**WHAT YOU HAVE TO DO**
Pictures are not part of the copy; reproduce the remaining data exactly.

Start of DATA BLOCK

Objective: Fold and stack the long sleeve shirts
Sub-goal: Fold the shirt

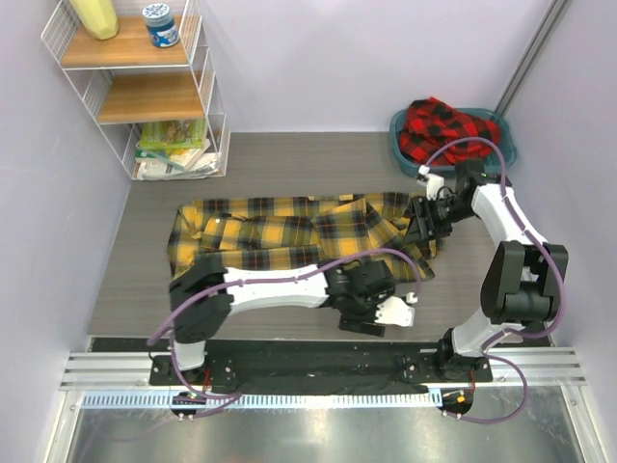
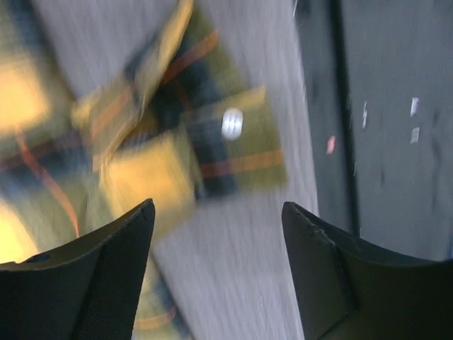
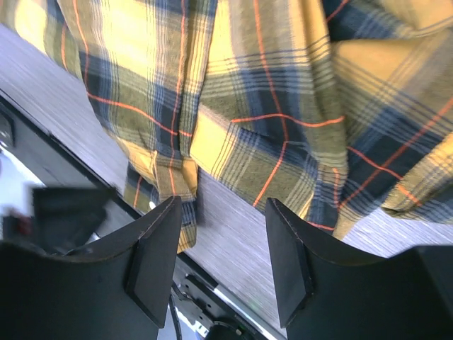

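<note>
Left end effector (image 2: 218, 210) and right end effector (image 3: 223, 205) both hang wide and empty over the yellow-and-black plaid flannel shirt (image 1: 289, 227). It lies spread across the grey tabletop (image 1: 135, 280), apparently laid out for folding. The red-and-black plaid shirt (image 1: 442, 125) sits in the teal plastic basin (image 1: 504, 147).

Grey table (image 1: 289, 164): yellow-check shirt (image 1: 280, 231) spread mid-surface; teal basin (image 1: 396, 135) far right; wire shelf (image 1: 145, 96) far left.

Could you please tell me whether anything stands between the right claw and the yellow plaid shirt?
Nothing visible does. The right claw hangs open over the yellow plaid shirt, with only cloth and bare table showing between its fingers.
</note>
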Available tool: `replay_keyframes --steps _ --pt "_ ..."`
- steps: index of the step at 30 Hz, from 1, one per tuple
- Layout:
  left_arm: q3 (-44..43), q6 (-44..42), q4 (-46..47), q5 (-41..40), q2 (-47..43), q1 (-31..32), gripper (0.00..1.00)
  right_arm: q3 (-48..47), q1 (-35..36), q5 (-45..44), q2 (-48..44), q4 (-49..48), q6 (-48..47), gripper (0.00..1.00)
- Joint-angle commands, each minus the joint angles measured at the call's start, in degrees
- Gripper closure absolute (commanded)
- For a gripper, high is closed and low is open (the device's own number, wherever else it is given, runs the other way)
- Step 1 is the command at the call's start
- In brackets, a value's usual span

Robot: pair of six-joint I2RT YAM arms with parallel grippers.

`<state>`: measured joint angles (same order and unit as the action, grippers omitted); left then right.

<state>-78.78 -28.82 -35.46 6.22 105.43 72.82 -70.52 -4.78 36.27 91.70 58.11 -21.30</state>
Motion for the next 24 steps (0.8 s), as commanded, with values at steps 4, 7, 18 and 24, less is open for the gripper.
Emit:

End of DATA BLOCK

**EXERCISE ANSWER**
Objective: Fold and stack the long sleeve shirts
Sub-goal: Fold the shirt


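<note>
Left end effector (image 2: 218, 210) and right end effector (image 3: 223, 205) both hang wide and empty over the yellow-and-black plaid flannel shirt (image 1: 289, 227). It lies spread across the grey tabletop (image 1: 135, 280), apparently laid out for folding. The red-and-black plaid shirt (image 1: 442, 125) sits in the teal plastic basin (image 1: 504, 147).

Grey table (image 1: 289, 164): yellow-check shirt (image 1: 280, 231) spread mid-surface; teal basin (image 1: 396, 135) far right; wire shelf (image 1: 145, 96) far left.

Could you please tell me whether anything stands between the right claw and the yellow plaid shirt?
Nothing visible does. The right claw hangs open over the yellow plaid shirt, with only cloth and bare table showing between its fingers.
</note>
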Available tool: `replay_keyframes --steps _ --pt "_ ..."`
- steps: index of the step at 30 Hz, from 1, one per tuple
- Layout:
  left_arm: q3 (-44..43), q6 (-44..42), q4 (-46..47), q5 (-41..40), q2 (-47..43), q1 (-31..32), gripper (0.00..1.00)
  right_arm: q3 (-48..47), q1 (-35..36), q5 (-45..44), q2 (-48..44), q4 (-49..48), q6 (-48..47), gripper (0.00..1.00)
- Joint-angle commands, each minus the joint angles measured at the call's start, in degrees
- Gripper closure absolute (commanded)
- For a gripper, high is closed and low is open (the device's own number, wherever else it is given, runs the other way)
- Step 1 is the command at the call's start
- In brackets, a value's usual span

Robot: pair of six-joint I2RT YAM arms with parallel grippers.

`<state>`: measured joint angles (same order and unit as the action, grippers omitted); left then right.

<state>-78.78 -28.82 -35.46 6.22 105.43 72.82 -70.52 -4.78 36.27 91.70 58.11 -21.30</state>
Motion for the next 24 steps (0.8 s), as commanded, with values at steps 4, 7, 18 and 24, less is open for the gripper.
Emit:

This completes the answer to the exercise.